National Novel Writing Month – Chapter 3 of Son of Helios
Continuing on with National Novel Writing Month… I’m way behind, but that’s pretty typical for me at this stage. I’ve cleared 5000 words but should be around 12K. 🙂 We’ll see, but for now, here’s chapter 3.
The clamor of battle echoed through the fog all around Peleus. Shadows of men with swords and spears appeared and disappeared in the thick mists, illuminated by unseen firelight. Above, a baleful moon glared down, larger than Peleus thought possible. Cool air caressed his sweat-slicked skin, and as this realization crossed his mind, he saw that his own sword was drawn and covered in bright red blood.
“A dream… this must be a dream,” he said, and it seemed to him that the mists devoured his words, lending truth to them even as they did.
The shouts and warcries changed to shrieks and screams.

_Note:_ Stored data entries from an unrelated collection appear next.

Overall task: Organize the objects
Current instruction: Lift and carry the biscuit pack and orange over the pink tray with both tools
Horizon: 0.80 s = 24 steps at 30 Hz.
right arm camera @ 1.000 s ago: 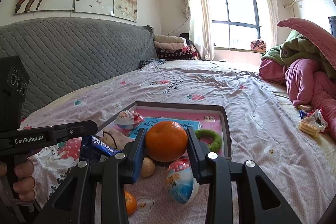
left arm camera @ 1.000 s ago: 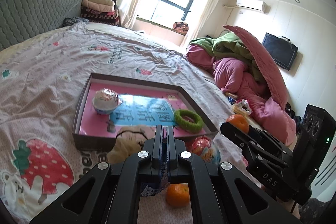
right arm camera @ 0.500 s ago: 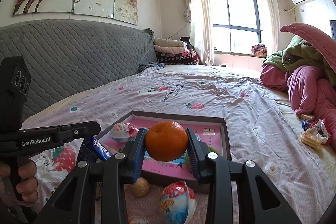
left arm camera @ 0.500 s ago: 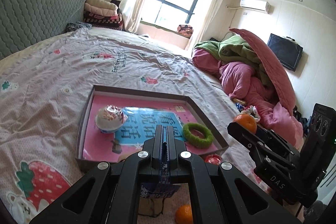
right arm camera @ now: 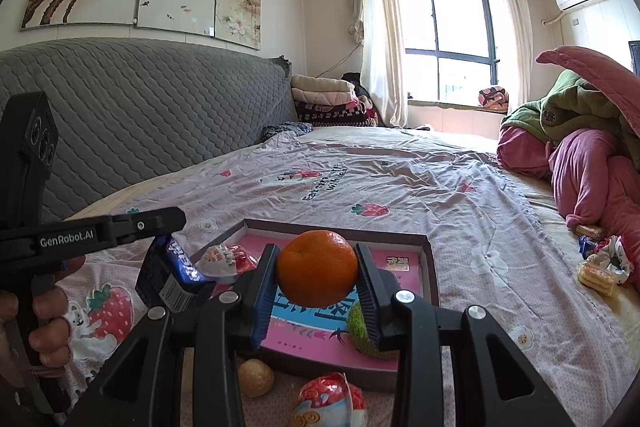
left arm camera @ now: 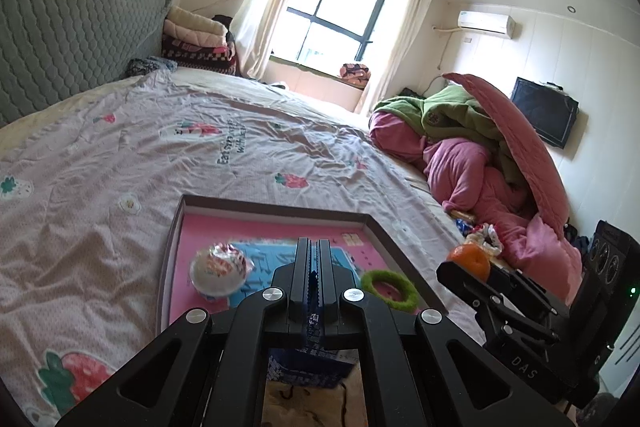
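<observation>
The bed (right arm camera: 400, 187) takes up most of the room, covered in a wrinkly pale sheet printed with strawberries and flowers; part of the writing on it reads "Eat" and "with me". Behind it there's a grey quilted headboard (right arm camera: 140, 107).

Sitting on the sheet is a shallow cardboard tray (right arm camera: 430, 267) with a dark rim and a glossy pink and blue floor carrying big characters I can't read. Inside it are a foil-topped cup (left arm camera: 219, 269) and a fuzzy green ring (left arm camera: 390, 289).

The left hand-held gripper (left arm camera: 314, 267), marked "GenRobot.AI" on its side, is clamped tight on a dark blue crinkly snack packet (right arm camera: 172, 273) with white lettering, held up over the near-left edge of the tray.

The right hand-held gripper (right arm camera: 318, 279), with "DAS" on its body, has its blue ribbed pads squeezing a round dimpled orange (right arm camera: 317, 269), up in the air above the tray.

Down front on the sheet: a shiny egg-shaped toy (right arm camera: 330, 403) and a walnut (right arm camera: 256, 377).
</observation>
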Each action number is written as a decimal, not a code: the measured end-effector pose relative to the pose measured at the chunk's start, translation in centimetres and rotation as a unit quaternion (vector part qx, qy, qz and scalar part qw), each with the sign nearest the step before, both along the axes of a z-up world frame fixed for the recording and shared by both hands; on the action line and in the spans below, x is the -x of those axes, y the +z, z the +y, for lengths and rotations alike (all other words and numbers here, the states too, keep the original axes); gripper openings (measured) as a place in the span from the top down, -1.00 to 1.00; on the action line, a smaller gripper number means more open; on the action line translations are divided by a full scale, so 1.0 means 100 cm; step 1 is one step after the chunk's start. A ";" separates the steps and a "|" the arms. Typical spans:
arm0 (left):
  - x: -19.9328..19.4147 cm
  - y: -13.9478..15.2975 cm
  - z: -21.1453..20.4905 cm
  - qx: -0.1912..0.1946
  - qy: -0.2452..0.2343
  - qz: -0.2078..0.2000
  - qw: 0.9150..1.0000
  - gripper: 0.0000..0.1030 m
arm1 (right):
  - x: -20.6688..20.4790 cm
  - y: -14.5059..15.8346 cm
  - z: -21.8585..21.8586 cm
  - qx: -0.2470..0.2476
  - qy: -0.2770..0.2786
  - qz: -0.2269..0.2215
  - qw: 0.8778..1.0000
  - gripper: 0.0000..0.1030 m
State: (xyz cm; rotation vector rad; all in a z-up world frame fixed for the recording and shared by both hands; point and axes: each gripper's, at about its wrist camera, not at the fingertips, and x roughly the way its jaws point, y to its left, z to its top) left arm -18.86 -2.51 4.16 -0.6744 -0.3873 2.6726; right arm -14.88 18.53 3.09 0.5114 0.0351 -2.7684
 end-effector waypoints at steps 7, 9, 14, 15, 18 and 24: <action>0.013 -0.003 -0.003 -0.010 0.006 -0.004 1.000 0.97 | 0.012 -0.002 -0.001 0.001 0.001 -0.004 1.000 0.27; 0.015 -0.003 -0.003 -0.012 0.006 -0.003 1.000 0.97 | 0.016 -0.002 -0.001 0.002 0.001 -0.004 1.000 0.27; 0.013 0.005 -0.005 -0.021 -0.002 0.007 1.000 0.97 | 0.020 -0.003 -0.002 0.002 0.000 -0.003 1.000 0.27; 0.011 0.006 -0.005 -0.023 -0.002 0.009 1.000 0.97 | 0.021 -0.003 -0.002 0.002 0.000 -0.003 1.000 0.27; 0.010 0.012 -0.007 -0.025 -0.001 0.017 1.000 0.97 | 0.021 -0.002 -0.002 0.005 0.000 -0.002 1.000 0.27; 0.016 0.010 -0.009 -0.022 0.006 0.018 1.000 0.97 | 0.025 -0.003 -0.003 0.002 -0.001 -0.002 1.000 0.27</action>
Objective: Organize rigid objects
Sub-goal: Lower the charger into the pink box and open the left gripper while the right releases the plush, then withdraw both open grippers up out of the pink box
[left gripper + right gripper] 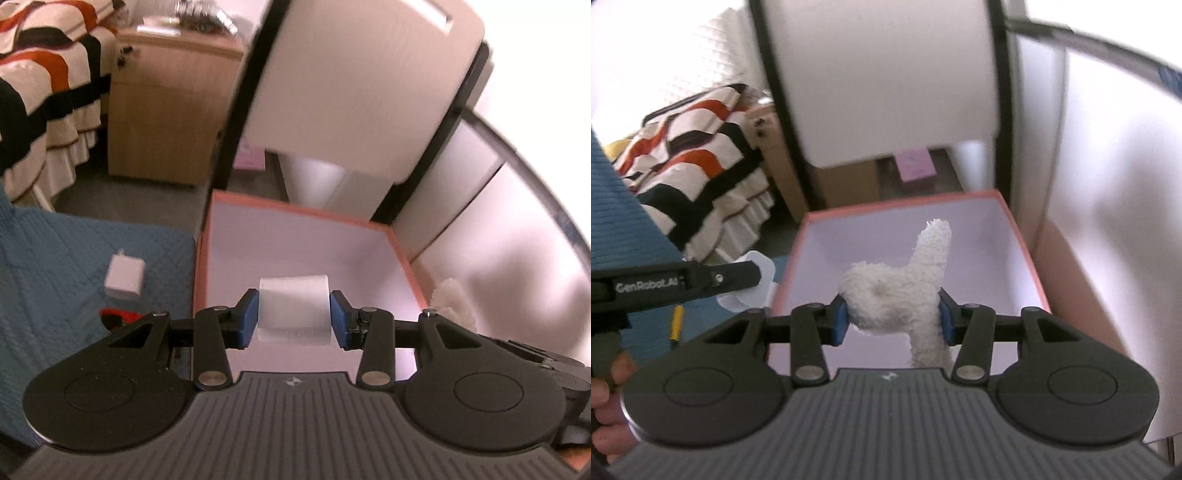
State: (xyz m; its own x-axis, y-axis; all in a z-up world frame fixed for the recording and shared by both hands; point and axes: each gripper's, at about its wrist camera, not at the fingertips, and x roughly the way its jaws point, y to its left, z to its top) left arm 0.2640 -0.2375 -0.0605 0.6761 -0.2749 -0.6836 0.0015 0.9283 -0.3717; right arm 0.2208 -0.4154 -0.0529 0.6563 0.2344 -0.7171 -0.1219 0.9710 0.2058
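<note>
My left gripper (293, 317) is shut on a white cylinder (293, 308), like a roll of tape, and holds it above the open pink-rimmed box (295, 212). My right gripper (892, 319) is shut on a fluffy white plush toy (901, 291) over the same box (1023, 236). The plush also shows at the right in the left wrist view (452, 299). The left gripper's body (683, 282) with the white cylinder shows at the left of the right wrist view. The box floor is white and bare.
A white charger plug (123, 277) and a red object (120, 317) lie on the blue quilted mat (74, 266) left of the box. A yellow pencil (677, 322) lies on the mat. A wooden cabinet (166, 110), striped bedding (37, 92) and a white chair (351, 74) stand behind.
</note>
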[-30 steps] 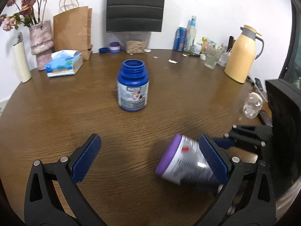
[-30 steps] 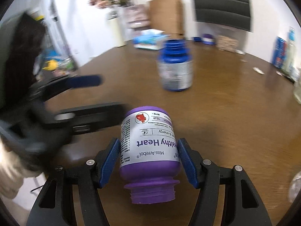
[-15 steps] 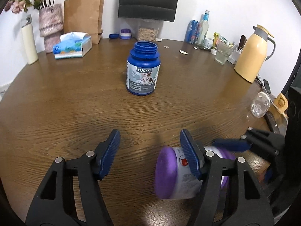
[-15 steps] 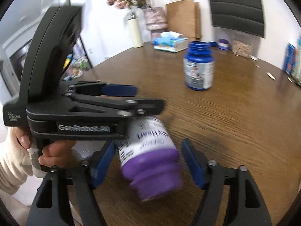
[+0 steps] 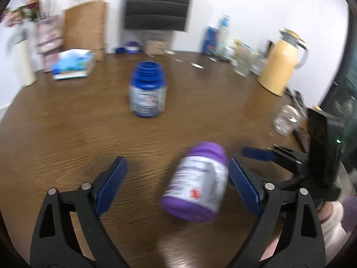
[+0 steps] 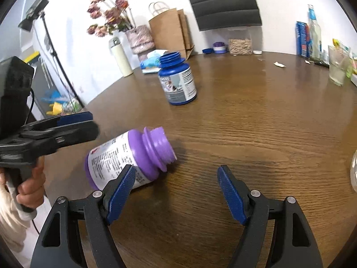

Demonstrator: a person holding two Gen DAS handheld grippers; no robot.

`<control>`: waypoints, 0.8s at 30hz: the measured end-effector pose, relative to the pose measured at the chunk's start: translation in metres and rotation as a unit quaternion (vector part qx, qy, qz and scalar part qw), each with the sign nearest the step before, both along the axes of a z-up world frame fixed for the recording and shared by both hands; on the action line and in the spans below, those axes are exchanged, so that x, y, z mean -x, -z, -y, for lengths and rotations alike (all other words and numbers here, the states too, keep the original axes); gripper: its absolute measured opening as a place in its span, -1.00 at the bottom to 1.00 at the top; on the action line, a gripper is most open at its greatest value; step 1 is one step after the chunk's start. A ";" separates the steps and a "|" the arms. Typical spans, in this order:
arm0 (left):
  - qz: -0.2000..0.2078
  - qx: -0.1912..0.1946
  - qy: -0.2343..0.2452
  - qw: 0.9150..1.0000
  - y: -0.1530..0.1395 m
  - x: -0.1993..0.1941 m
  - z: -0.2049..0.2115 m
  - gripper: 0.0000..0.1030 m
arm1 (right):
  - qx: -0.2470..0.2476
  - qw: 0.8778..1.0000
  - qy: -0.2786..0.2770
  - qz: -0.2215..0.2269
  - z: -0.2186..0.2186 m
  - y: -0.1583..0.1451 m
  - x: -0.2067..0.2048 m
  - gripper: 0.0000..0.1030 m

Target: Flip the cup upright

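Brown table (image 6: pixel 267 122), purple bottle (image 6: pixel 125 156) lying on its side.
Left gripper (image 5: pixel 178 185) and right gripper (image 6: pixel 176 192) are gaping wide, gripping nothing.

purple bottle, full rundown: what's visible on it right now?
The purple bottle looks like plastic, with a white printed label bearing a small red mark, a ribbed threaded neck and no cap. It lies on its side on the wooden table, open mouth toward the table's middle, base toward the left gripper. In the left wrist view it sits between that gripper's open fingers, contact unclear through blur. The right gripper is open beside it, not holding it.
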State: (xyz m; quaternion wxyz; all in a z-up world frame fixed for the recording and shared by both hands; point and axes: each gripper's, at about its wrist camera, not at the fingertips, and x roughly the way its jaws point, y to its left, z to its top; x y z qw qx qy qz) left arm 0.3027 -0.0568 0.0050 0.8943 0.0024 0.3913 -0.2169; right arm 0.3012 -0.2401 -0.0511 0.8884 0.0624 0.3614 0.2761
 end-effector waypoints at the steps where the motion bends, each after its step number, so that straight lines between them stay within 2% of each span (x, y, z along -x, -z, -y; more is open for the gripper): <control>1: -0.010 -0.010 0.010 1.000 0.002 -0.004 0.007 0.75 | -0.012 1.000 -0.002 0.002 0.004 -0.001 0.002 0.56; 4: -0.049 -0.061 0.043 0.996 0.017 -0.018 0.027 0.66 | -0.059 0.998 -0.018 0.001 0.015 0.000 0.003 0.57; 6: -0.077 -0.067 0.067 0.992 0.026 -0.023 0.032 0.59 | -0.073 0.997 -0.017 -0.005 0.021 0.001 0.003 0.57; 8: -0.113 -0.073 0.092 0.987 0.039 -0.028 0.035 0.31 | -0.081 0.997 -0.019 0.000 0.023 0.001 0.005 0.57; 9: -0.116 -0.080 0.094 0.985 0.042 -0.027 0.037 0.17 | -0.084 0.996 -0.018 0.003 0.024 0.001 0.005 0.57; 10: -0.112 -0.088 0.096 0.985 0.044 -0.026 0.039 0.16 | -0.085 0.996 -0.017 0.004 0.024 0.002 0.005 0.57; 14: -0.052 -0.103 0.089 0.989 0.034 -0.014 0.038 0.16 | -0.079 0.997 -0.009 0.012 0.023 0.001 0.007 0.57; 17: 0.028 -0.094 0.059 0.993 0.012 -0.008 0.024 0.16 | -0.078 0.997 0.005 0.010 0.024 -0.006 0.004 0.57; 18: 0.056 -0.097 0.049 0.992 0.006 -0.005 0.022 0.16 | -0.090 0.996 0.008 0.001 0.025 -0.012 -0.001 0.57; 19: 0.101 -0.100 0.035 0.989 -0.004 -0.002 0.017 0.16 | -0.113 0.994 0.005 -0.004 0.026 -0.021 -0.007 0.58; 21: 0.168 -0.072 0.022 0.983 -0.021 0.000 0.008 0.16 | -0.169 0.985 -0.019 0.002 0.026 -0.045 -0.019 0.71; 22: 0.179 -0.058 0.020 0.982 -0.026 -0.002 0.004 0.16 | -0.188 0.982 -0.033 0.005 0.022 -0.057 -0.026 0.79; 24: 0.194 -0.045 0.008 0.980 -0.035 -0.009 -0.002 0.16 | -0.205 0.977 -0.064 0.004 0.010 -0.080 -0.045 0.79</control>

A terrible cracking sound that seemed to belong between the horrific sound of a snapping mast, the terror of all sailors, and Zeus’ fearsome thunderbolts made him whirl about and set his heart racing.
Someone cried, “Nooooo…” until the word died in the wet noises of the red ruin of war.
His hair stood, and his muscles tightened. His fingers grew white around the hilt of his blade. With his left hand, he drew his shield up and felt a sense of hope from it. “Helios, protect me from this nightmare,” he whispered.
The sounds and images continued, but slowly, ever so slowly, he heard the clamor grow quieter. As it did, it sounded less like war and more like torture. Peleus swallowed hard, then forced himself to inhale and exhale slowly, willing his heart to slow.
He tried to concentrate on battle, turning, keeping his weight on the balls of his feet, shifting to confront whatever enemy would step from the shadows to face him. He reminded himself that his armor was strong and blessed by the gods. He had trained for war, he had fought in war, and he would find courage to face whatever was to come.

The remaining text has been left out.